Prompt
Below are lines of data; restate word for word those running from the line containing "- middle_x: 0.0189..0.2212" to the line containing "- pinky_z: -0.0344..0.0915", inclusive, and no others.

Data records
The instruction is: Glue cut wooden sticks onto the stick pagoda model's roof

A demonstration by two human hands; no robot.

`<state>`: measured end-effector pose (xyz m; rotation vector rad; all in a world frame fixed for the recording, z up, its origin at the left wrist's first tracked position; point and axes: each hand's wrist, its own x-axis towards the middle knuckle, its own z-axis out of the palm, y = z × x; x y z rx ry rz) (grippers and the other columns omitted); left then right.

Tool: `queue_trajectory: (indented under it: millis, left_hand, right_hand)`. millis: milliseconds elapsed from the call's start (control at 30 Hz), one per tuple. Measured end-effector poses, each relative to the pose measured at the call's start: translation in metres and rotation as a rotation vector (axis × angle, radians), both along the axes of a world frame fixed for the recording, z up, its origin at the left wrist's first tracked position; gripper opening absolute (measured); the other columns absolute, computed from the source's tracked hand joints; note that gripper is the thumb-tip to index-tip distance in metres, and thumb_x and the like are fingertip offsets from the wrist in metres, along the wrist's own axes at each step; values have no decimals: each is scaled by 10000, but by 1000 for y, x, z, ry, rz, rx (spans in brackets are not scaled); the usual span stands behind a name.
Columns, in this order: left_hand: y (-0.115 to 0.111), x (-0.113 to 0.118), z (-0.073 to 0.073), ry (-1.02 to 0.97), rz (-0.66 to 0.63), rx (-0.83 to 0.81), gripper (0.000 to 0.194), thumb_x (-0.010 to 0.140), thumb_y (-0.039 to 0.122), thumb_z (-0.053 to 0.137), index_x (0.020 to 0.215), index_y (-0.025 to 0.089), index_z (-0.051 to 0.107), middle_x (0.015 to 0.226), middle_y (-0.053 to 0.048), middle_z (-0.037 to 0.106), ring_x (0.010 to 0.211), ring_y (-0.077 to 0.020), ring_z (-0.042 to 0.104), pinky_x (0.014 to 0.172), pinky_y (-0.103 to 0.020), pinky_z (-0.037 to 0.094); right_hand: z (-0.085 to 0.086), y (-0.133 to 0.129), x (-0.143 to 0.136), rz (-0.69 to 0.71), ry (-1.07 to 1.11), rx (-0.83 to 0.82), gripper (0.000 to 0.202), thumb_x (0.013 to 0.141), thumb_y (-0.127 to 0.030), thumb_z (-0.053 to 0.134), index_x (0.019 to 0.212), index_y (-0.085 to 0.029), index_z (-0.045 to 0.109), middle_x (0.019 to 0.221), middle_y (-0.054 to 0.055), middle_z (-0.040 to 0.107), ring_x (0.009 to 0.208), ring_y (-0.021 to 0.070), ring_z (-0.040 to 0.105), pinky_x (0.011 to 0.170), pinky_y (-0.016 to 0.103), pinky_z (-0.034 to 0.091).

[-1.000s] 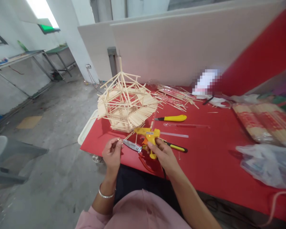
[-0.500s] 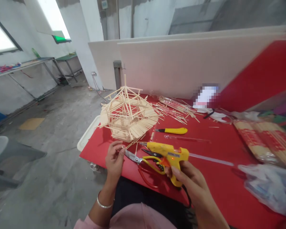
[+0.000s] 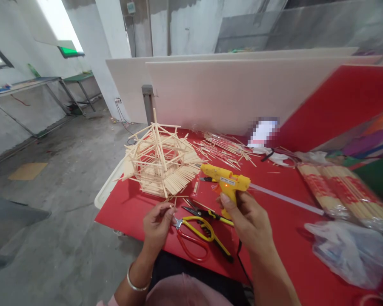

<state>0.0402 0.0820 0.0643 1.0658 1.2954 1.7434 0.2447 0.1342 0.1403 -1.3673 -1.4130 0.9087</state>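
Note:
My left hand (image 3: 158, 225) is closed in a pinch on a short piece of wooden stick (image 3: 171, 207), above the near edge of the red table. In my right hand (image 3: 252, 223) is a yellow glue gun (image 3: 228, 183), with its nozzle pointing left and a clear glue stick (image 3: 287, 198) jutting from the back. A model pavilion of thin wooden sticks (image 3: 180, 182) stands just beyond my left hand. Scissors with red and yellow handles (image 3: 178, 223) lie between my hands, beside black-and-yellow pliers (image 3: 207, 213). A knife (image 3: 207, 179) is partly hidden behind the glue gun.
Loose sticks (image 3: 223, 148) are scattered at the back of the red table (image 3: 284, 246). Packs of sticks (image 3: 347, 191) and a crumpled plastic bag (image 3: 347, 250) lie on the right. White boards (image 3: 226, 93) lean behind. The gun's black cord (image 3: 239, 259) hangs over the near edge.
My right hand has raised the glue gun away from the scissors and pliers, uncovering them. My left hand has moved slightly nearer to me, still pinching. The camera view has shifted a little.

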Motion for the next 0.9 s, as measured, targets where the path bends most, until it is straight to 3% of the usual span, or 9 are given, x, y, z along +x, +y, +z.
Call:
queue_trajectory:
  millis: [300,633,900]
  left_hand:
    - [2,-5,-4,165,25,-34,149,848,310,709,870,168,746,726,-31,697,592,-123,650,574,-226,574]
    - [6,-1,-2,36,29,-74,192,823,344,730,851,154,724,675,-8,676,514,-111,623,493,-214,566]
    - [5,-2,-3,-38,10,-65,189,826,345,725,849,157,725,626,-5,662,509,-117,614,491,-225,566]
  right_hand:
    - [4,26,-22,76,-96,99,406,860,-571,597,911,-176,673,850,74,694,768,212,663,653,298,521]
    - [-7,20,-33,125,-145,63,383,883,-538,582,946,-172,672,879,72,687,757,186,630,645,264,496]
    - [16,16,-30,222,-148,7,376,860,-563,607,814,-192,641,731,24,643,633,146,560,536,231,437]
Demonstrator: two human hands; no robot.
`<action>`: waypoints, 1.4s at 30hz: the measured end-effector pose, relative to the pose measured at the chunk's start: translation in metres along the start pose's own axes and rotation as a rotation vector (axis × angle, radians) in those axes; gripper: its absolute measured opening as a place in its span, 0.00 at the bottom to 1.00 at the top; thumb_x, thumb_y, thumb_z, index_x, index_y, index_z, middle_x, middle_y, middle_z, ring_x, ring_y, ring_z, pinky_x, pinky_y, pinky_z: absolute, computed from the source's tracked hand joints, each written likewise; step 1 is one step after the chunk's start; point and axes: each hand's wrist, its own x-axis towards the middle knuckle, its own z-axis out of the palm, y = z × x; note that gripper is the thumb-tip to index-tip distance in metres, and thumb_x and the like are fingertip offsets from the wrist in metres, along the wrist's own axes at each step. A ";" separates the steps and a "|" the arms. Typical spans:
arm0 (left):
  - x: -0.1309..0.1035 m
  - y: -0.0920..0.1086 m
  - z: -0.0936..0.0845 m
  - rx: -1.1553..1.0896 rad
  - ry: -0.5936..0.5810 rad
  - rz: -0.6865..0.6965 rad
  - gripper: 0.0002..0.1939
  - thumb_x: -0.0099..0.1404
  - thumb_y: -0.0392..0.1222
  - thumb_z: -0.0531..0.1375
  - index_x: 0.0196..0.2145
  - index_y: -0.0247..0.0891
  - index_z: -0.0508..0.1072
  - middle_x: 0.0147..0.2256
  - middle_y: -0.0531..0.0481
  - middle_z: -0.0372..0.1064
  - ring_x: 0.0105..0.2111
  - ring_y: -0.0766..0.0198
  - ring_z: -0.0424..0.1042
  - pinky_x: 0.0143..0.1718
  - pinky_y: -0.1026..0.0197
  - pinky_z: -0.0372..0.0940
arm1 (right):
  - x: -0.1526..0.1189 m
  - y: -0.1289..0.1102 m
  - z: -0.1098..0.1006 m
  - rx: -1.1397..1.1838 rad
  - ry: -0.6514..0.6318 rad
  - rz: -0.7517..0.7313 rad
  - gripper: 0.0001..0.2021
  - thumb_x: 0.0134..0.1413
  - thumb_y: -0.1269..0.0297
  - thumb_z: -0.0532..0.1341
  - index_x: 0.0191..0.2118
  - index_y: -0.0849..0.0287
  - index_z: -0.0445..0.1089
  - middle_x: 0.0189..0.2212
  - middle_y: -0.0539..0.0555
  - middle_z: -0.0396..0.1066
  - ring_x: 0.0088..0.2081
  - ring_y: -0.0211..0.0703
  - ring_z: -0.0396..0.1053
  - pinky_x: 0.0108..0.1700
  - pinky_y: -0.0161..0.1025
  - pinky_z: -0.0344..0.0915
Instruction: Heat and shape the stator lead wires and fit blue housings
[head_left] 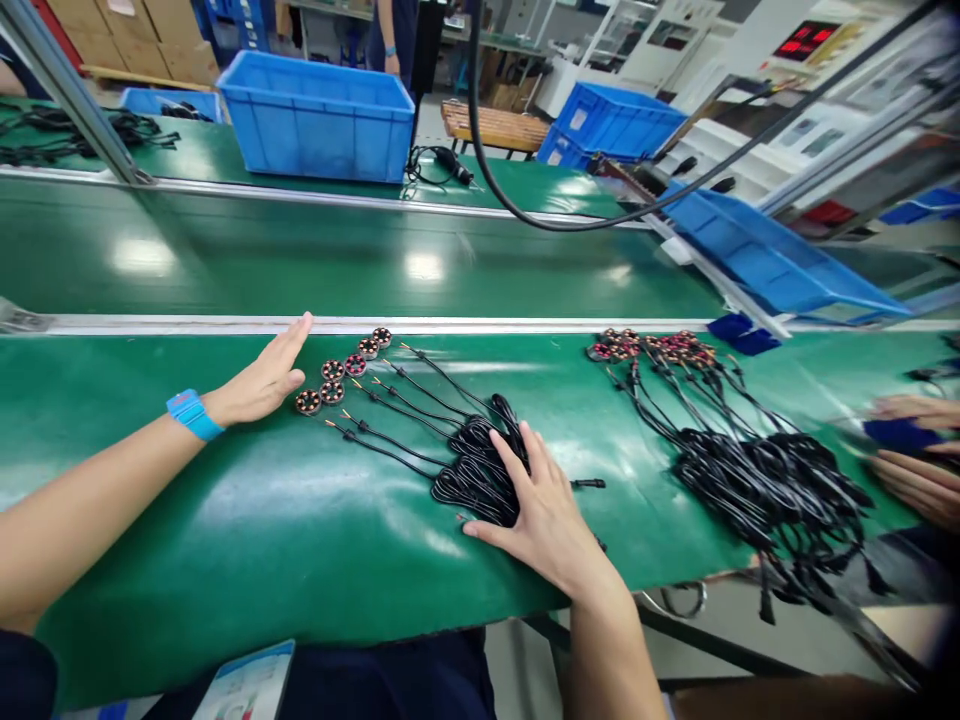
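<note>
Green bench mat [225, 520] carrying all parts. Large cable bundle [757, 470] lying at right, well apart from hands, co-worker's hands [915, 470] (blurred) reaching in beside it. Small cable coil [472, 465] lying at centre, leads fanning toward 6 round motors [341, 370]. Right hand [544, 510] pressing flat on coil, fingers spread wide, gripping nothing. Left hand [262, 385] resting open, fingers straight, edge just beside motor row; blue wristband [193, 414] sitting on wrist.

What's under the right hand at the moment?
The right hand lies flat on a bundle of coiled black cables. Cables show at its left side; what lies beneath the palm is covered.
</note>
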 end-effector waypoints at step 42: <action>0.130 0.024 0.061 0.313 -0.187 0.277 0.46 0.71 0.73 0.41 0.73 0.39 0.46 0.73 0.47 0.41 0.72 0.46 0.43 0.72 0.43 0.46 | -0.028 -0.002 0.007 0.021 0.307 0.110 0.32 0.52 0.59 0.71 0.63 0.51 0.70 0.69 0.63 0.54 0.60 0.64 0.60 0.60 0.61 0.67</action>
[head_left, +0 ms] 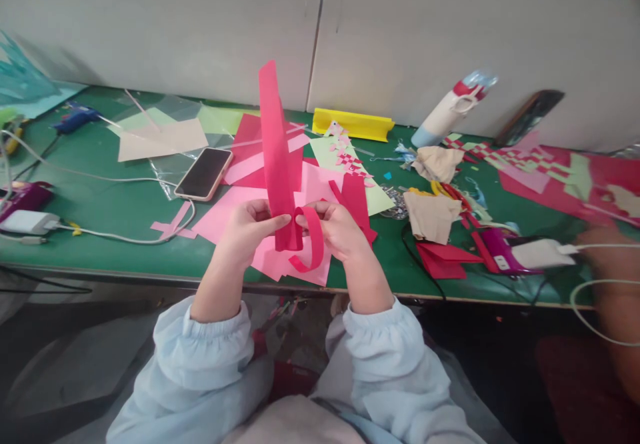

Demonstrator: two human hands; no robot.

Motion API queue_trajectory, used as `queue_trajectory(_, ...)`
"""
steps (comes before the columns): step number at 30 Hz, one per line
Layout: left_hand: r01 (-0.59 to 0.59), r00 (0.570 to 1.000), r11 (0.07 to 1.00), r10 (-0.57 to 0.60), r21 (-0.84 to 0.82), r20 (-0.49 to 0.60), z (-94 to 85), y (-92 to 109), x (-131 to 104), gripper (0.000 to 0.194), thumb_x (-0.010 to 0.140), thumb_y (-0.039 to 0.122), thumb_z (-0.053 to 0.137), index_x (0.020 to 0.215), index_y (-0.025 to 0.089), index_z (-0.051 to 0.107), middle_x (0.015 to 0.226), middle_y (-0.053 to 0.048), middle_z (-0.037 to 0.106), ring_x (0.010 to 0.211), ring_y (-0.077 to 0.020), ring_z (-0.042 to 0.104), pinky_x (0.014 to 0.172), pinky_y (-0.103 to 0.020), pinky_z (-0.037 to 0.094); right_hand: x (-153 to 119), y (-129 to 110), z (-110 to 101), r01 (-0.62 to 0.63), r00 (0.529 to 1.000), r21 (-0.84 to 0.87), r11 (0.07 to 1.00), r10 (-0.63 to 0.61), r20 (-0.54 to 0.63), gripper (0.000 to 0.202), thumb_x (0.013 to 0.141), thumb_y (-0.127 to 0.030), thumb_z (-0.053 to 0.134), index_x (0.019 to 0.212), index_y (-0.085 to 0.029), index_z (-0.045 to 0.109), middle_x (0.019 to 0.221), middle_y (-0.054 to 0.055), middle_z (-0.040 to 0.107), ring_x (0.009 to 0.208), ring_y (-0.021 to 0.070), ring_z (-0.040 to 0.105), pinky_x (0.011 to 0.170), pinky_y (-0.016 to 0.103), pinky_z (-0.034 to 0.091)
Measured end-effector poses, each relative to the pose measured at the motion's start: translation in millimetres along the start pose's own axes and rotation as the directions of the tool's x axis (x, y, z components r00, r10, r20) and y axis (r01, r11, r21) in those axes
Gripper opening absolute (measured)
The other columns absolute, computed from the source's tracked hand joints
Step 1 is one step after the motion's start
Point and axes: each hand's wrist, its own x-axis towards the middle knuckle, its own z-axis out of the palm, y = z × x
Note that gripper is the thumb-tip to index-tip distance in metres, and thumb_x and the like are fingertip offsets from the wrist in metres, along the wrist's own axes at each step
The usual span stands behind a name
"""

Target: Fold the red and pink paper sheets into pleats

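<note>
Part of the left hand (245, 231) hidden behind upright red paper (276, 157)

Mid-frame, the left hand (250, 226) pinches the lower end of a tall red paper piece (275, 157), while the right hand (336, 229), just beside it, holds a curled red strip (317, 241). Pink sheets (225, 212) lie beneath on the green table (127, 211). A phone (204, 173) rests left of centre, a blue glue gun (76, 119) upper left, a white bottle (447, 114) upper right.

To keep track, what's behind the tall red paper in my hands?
Beyond the tall red paper, a red sheet and pink sheets show at its edges; what's directly behind is covered.
</note>
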Motion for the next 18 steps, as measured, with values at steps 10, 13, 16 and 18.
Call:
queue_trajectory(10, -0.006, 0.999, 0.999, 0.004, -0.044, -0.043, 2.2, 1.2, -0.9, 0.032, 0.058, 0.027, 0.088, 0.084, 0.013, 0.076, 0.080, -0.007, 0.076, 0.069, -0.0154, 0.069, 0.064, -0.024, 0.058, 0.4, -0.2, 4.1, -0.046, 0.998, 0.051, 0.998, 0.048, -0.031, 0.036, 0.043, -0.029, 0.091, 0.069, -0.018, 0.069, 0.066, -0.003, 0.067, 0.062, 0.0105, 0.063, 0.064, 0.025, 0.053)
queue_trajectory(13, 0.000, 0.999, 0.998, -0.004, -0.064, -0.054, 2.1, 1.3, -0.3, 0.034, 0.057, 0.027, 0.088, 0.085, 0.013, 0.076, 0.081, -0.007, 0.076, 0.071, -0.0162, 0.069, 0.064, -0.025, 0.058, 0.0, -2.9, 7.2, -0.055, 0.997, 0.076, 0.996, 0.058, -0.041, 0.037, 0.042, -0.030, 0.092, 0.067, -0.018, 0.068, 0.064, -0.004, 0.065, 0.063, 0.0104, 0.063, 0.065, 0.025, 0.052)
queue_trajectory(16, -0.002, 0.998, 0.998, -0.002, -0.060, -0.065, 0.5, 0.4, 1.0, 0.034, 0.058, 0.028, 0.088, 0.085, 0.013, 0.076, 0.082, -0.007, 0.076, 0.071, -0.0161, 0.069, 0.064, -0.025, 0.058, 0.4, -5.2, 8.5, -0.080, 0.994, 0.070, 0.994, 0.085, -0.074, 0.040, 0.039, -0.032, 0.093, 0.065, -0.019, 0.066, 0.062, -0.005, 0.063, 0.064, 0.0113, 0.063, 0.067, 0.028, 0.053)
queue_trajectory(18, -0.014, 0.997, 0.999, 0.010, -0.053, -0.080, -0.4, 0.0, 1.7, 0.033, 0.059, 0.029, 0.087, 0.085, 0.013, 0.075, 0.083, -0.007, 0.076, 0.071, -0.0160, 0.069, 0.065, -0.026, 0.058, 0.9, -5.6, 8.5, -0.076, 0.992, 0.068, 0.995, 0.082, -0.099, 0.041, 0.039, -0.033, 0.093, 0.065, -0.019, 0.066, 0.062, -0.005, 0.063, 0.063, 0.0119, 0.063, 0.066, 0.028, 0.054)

Exercise output
  - middle_x: 0.0189..0.2212
  - middle_y: -0.0539..0.0555
  - middle_z: -0.0396..0.1066
  - ring_x: 0.0088..0.2081
  - ring_y: -0.0211..0.0703
  - ring_z: -0.0396..0.1053
  - pinky_x: 0.0108..0.1700
  - pinky_y: -0.0161..0.1025
  - pinky_z: -0.0344..0.0915

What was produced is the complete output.